I thought I had the situation in hand. “The reason he thinks he’s safe,” I said, “is that the way to his village is under water. It zigs and zags and unless you’re familiar with the path, you’ll go over your head.”
“Yes, sir?”
“I was watching where he put his feet,” I said. “Put men out on line. Swimmers all. Have other men behind them with ropes. Walk forward until you find the beginnings of the path. Once we find that, I’ll lead us into the village, and we’ll see what song he wishes to sing.”
“Yes, sir.”
And so it was done and, after a very wet, very muddy hour, the beginnings of the path were found. Men paced ahead carefully, probing with saplings, and it was as I said — there was a path just under the water, graveled and wide enough for four men to walk abreast. We put stakes on either side of the path so we wouldn’t lose it, and eventually it wound to where the man had stood.
“Very well,” I said. “Svalbard … Curti … Domina, give me half a dozen other men. Behind me.” I splashed forward, with perhaps five hundred or so soldiers watching. I felt a bit foolish, but remembered that a leader had to be willing to wade in the shit as well as ride in the parades. Without mishap we made it to where the track ended.
“Very good,” I said, feeling confident. “Now, he was standing here, and when he left, he went …”
And four paces forward I went into water well over my head. I surfaced, spluttering, and Svalbard hauled me back to the path. There was real laughter from the bank.
“Let me try, sir,” and the big man waded out in a different direction and promptly stuck himself in quicksand. It took Curti and another soldier to drag him free. After that, I was willing to be a little less a leader, and let others probe for the path. Another hour, and we still hadn’t found it.
I saw a galloper back at the bank, and the domina waving, and knew the messenger was from the emperor, who was wondering what the hells was holding up the advance. Very well, I decided. These marsh people could have their gods-damned swamp and piss on ‘em. I went back to shore and ordered the march to continue, avoiding the village.
As we moved away, I swear I could hear laughter echoing across the dismal waters from the village.
• • •
The Time of Rains began, and travel was as it had been a year ago — a good day was when it only drizzled, and a bad one when you couldn’t see your squad leader through the downpour. The rivers and creeks rose, and the way was always muddy.
One night, the army was waiting for our pioneers to throw bridges across a swollen river, when a galloper found me and said the emperor wondered if I cared to dine with him at the headquarters of Tribune Aguin Guil.

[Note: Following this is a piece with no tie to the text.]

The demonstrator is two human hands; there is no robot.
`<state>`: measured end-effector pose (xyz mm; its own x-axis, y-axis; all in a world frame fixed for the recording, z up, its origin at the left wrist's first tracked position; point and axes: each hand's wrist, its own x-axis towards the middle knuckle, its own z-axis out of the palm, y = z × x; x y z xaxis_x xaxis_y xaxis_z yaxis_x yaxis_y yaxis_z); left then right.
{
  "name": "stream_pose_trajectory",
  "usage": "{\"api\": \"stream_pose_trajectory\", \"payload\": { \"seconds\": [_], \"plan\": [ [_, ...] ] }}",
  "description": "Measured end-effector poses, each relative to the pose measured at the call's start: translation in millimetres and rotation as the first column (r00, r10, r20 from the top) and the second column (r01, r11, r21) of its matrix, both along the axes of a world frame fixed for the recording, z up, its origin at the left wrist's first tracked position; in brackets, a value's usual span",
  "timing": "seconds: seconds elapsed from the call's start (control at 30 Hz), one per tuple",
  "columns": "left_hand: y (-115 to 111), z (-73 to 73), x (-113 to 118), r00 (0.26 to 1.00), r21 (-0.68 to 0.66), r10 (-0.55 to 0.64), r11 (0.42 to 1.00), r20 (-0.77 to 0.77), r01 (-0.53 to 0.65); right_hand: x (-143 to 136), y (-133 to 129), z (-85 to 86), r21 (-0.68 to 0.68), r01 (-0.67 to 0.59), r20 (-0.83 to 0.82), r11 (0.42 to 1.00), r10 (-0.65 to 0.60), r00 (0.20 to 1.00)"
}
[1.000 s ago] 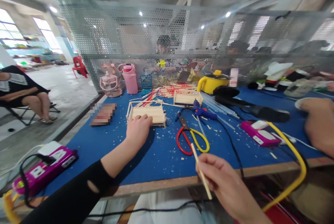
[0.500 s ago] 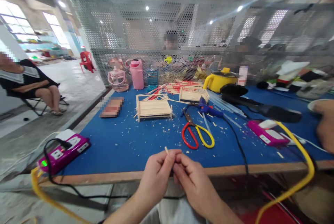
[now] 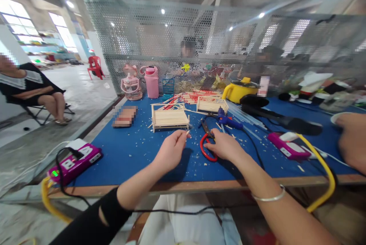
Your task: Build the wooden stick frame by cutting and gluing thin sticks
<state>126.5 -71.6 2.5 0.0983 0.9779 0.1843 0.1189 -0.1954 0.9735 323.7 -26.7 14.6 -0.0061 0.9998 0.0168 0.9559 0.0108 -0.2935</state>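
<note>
Pinched in the fingertips of my left hand (image 3: 171,149) is a short, thin wooden stick (image 3: 188,133), held just in front of a miniature bed-like frame (image 3: 170,118) built from pale sticks. My right hand (image 3: 225,144) is on the scissors (image 3: 202,147), fingers curled at the handles; the red loop shows and the yellow one is mostly covered. The scissors lie on the blue tabletop (image 3: 137,161) with their blades pointing away from me. Just beyond my right hand is a blue hot glue gun (image 3: 230,122).
Behind stand a second stick frame (image 3: 211,105), red and pale sticks (image 3: 197,95), a pink bottle (image 3: 151,83) and a yellow pot (image 3: 238,92). Clear glue sticks (image 3: 247,115) lie right of centre. Purple power strips (image 3: 76,163) sit either side. Another person's hand (image 3: 354,138) is far right.
My hands were together near the table's front edge. They have separated and moved forward, the left toward the stick frame with the small stick, the right onto the scissors' handles.
</note>
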Motion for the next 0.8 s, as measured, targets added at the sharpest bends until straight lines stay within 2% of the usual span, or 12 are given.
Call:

I said I’d be more than delighted and, as dusk rose, rode back to Guil’s headquarters.
He had pitched a huge pavilion that must’ve taken half a dozen carts to carry, and great fires roared around it. Magic must have dried the wood, for I hadn’t been able to build more than a smoldering smudge pot for four days, and had had no hot food for the same time. I licked my lips, smelling wonderful odors — of roast beef, freshly baked bread, and spices. Quite suddenly fatigue slammed me, and I felt like what I was — a very wet, very hungry soldier, not a little discouraged and feeling near the end of his rope.
I saw servants wearing fresh, clean, dry uniforms, laying out plates on linen-clad tables, and the plates winked gold reflections of the crystal lamps hanging above the comfortable chairs. I heard laughter, some of it women’s, and the clinking of glasses, and I saw the emperor’s carriage drawn up outside.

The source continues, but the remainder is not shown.